#### [Task to complete]
Your job with the data below is to output exactly the lines from the one holding "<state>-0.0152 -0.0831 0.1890" down to the one holding "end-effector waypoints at", both included, and no others.

#### [Input]
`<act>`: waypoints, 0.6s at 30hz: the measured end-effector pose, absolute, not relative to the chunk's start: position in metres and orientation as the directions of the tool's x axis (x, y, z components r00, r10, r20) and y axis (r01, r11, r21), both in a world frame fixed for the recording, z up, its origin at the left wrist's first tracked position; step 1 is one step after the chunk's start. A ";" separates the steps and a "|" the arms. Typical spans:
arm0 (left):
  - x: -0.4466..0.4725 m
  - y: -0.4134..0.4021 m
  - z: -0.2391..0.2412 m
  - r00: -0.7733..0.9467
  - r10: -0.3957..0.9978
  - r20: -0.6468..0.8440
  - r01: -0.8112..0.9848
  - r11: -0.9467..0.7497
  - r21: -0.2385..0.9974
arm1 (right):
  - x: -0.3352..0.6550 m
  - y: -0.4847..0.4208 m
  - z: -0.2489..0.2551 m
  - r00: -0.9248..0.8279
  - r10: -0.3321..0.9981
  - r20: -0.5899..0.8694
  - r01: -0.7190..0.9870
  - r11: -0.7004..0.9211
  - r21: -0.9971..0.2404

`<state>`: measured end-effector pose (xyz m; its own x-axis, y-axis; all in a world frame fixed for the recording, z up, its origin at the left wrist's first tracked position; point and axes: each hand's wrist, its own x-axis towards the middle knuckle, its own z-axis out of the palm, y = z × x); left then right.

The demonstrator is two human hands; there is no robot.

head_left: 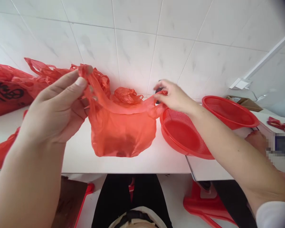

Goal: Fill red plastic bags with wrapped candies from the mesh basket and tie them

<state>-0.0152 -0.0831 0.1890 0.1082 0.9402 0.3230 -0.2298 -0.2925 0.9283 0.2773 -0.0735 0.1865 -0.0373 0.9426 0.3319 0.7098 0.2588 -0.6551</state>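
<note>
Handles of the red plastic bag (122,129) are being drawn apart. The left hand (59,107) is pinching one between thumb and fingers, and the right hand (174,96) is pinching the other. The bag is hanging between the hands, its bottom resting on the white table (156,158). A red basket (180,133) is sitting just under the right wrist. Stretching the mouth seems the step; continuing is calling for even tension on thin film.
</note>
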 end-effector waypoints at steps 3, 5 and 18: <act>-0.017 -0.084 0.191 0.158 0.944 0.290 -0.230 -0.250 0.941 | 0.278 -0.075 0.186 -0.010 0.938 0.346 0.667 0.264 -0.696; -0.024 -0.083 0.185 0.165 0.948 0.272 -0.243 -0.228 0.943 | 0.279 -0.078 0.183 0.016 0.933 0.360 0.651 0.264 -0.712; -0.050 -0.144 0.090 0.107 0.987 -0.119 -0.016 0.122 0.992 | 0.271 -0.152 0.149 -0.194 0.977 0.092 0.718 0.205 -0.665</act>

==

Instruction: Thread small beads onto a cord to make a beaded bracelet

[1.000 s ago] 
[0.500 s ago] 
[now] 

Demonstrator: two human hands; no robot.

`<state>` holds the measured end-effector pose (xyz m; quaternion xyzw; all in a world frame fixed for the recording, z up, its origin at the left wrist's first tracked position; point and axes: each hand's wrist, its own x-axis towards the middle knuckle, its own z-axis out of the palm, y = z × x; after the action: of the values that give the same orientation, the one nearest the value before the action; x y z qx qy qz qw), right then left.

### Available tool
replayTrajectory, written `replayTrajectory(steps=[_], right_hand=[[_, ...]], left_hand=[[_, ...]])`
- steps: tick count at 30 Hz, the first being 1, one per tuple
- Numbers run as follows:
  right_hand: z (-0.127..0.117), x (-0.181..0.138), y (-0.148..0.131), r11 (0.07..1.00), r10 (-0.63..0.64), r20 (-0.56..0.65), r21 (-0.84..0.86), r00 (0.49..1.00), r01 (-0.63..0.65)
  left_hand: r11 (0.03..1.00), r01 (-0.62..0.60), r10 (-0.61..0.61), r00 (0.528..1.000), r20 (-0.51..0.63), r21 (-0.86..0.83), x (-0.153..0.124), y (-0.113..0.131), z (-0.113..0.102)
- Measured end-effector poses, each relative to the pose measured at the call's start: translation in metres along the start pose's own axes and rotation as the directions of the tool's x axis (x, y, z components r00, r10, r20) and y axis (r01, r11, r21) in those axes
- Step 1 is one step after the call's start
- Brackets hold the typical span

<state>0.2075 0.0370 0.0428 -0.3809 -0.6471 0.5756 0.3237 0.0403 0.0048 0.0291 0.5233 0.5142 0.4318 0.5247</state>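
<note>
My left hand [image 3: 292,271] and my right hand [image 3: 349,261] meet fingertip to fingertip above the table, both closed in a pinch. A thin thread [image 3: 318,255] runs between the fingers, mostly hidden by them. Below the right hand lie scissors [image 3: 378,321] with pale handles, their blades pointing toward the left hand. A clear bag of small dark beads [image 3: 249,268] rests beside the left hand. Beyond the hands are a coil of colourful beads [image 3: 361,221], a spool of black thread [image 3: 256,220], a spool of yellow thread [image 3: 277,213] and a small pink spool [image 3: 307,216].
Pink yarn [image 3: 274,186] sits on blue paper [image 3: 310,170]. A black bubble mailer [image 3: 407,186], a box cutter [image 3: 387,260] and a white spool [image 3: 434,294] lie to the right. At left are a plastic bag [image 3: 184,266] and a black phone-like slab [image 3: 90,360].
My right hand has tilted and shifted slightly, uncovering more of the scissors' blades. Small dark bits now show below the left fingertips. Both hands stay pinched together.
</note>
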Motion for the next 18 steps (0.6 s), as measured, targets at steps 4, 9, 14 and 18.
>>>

#### [Task result]
<state>-0.0152 -0.0831 0.1890 0.1082 0.9402 0.3230 -0.2298 -0.2925 0.9283 0.2773 -0.0735 0.1865 -0.0373 0.9426 0.3319 0.7098 0.2588 -0.6551</state>
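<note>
Handles of the red plastic bag (122,129) are being drawn apart. The left hand (59,107) is pinching one between thumb and fingers, and the right hand (174,96) is pinching the other. The bag is hanging between the hands, its bottom resting on the white table (156,158). A red basket (180,133) is sitting just under the right wrist. Stretching the mouth seems the step; continuing is calling for even tension on thin film.
</note>
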 end-effector waypoints at steps 3, 5 and 18: <act>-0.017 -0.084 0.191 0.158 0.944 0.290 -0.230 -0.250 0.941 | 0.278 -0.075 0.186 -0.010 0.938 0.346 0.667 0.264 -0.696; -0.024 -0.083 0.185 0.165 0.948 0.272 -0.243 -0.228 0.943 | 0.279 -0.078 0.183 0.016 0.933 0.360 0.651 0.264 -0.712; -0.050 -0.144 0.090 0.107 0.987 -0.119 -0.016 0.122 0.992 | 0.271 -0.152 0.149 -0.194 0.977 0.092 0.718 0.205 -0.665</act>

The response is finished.